[GOAL OF THE EXERCISE]: Output every entry below exactly as it is written.

(Stored data entries)
▼
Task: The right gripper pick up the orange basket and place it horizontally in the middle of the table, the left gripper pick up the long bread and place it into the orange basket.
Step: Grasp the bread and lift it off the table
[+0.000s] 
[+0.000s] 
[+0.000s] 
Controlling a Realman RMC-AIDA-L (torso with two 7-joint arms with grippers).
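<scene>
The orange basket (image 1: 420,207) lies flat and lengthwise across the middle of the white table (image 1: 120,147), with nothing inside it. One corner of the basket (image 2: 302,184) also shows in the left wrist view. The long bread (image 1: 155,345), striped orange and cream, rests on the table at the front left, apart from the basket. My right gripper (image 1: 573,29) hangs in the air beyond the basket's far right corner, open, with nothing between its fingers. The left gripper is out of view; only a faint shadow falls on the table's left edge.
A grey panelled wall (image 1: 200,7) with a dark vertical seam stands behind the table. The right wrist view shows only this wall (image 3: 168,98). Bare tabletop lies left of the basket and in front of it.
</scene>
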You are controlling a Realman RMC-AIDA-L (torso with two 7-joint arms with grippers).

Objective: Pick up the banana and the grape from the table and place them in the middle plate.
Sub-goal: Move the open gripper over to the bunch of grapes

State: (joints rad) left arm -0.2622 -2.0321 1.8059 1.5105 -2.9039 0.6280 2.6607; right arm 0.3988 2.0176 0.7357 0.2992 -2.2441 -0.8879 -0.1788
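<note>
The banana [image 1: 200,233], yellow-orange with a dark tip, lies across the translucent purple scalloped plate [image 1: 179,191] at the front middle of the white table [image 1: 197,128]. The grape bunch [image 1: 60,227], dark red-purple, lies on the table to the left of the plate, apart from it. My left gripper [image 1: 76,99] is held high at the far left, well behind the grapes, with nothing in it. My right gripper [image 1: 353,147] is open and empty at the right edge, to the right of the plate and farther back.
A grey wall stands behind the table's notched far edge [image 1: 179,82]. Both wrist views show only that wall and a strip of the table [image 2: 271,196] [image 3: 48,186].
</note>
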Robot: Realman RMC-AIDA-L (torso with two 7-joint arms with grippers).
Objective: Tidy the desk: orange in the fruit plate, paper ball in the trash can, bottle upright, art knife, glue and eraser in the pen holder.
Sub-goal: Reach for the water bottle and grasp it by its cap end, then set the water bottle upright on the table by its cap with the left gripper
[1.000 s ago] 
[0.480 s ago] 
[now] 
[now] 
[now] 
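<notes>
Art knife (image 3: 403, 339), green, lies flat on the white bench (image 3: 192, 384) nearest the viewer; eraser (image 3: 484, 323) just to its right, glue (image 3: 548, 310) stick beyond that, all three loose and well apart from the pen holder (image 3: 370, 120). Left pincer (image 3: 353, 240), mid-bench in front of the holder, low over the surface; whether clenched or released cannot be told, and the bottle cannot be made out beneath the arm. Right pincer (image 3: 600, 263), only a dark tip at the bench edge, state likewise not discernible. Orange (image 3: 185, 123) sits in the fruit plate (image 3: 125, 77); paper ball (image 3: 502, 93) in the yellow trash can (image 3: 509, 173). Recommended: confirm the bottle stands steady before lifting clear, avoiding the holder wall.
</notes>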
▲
[RESULT OF THE TASK]:
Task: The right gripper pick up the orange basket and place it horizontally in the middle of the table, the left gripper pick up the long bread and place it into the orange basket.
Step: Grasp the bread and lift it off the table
[+0.000s] 
[+0.000s] 
[+0.000s] 
Controlling a Realman RMC-AIDA-L (torso with two 7-joint arms with grippers).
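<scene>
The orange basket (image 1: 420,207) lies flat and lengthwise across the middle of the white table (image 1: 120,147), with nothing inside it. One corner of the basket (image 2: 302,184) also shows in the left wrist view. The long bread (image 1: 155,345), striped orange and cream, rests on the table at the front left, apart from the basket. My right gripper (image 1: 573,29) hangs in the air beyond the basket's far right corner, open, with nothing between its fingers. The left gripper is out of view; only a faint shadow falls on the table's left edge.
A grey panelled wall (image 1: 200,7) with a dark vertical seam stands behind the table. The right wrist view shows only this wall (image 3: 168,98). Bare tabletop lies left of the basket and in front of it.
</scene>
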You are controlling a Realman RMC-AIDA-L (torso with two 7-joint arms with grippers).

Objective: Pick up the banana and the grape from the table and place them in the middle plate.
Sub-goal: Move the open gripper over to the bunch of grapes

State: (joints rad) left arm -0.2622 -2.0321 1.8059 1.5105 -2.9039 0.6280 2.6607; right arm 0.3988 2.0176 0.7357 0.2992 -2.2441 -0.8879 -0.1788
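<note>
The banana [image 1: 200,233], yellow-orange with a dark tip, lies across the translucent purple scalloped plate [image 1: 179,191] at the front middle of the white table [image 1: 197,128]. The grape bunch [image 1: 60,227], dark red-purple, lies on the table to the left of the plate, apart from it. My left gripper [image 1: 76,99] is held high at the far left, well behind the grapes, with nothing in it. My right gripper [image 1: 353,147] is open and empty at the right edge, to the right of the plate and farther back.
A grey wall stands behind the table's notched far edge [image 1: 179,82]. Both wrist views show only that wall and a strip of the table [image 2: 271,196] [image 3: 48,186].
</note>
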Robot: Realman RMC-AIDA-L (torso with two 7-joint arms with grippers).
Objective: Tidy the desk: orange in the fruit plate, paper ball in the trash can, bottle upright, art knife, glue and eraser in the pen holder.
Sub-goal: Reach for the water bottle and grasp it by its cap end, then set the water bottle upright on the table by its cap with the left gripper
[1.000 s ago] 
[0.480 s ago] 
[now] 
[now] 
[now] 
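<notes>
Art knife (image 3: 403, 339), green, lies flat on the white bench (image 3: 192, 384) nearest the viewer; eraser (image 3: 484, 323) just to its right, glue (image 3: 548, 310) stick beyond that, all three loose and well apart from the pen holder (image 3: 370, 120). Left pincer (image 3: 353, 240), mid-bench in front of the holder, low over the surface; whether clenched or released cannot be told, and the bottle cannot be made out beneath the arm. Right pincer (image 3: 600, 263), only a dark tip at the bench edge, state likewise not discernible. Orange (image 3: 185, 123) sits in the fruit plate (image 3: 125, 77); paper ball (image 3: 502, 93) in the yellow trash can (image 3: 509, 173). Recommended: confirm the bottle stands steady before lifting clear, avoiding the holder wall.
</notes>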

Nothing more is needed to complete the output.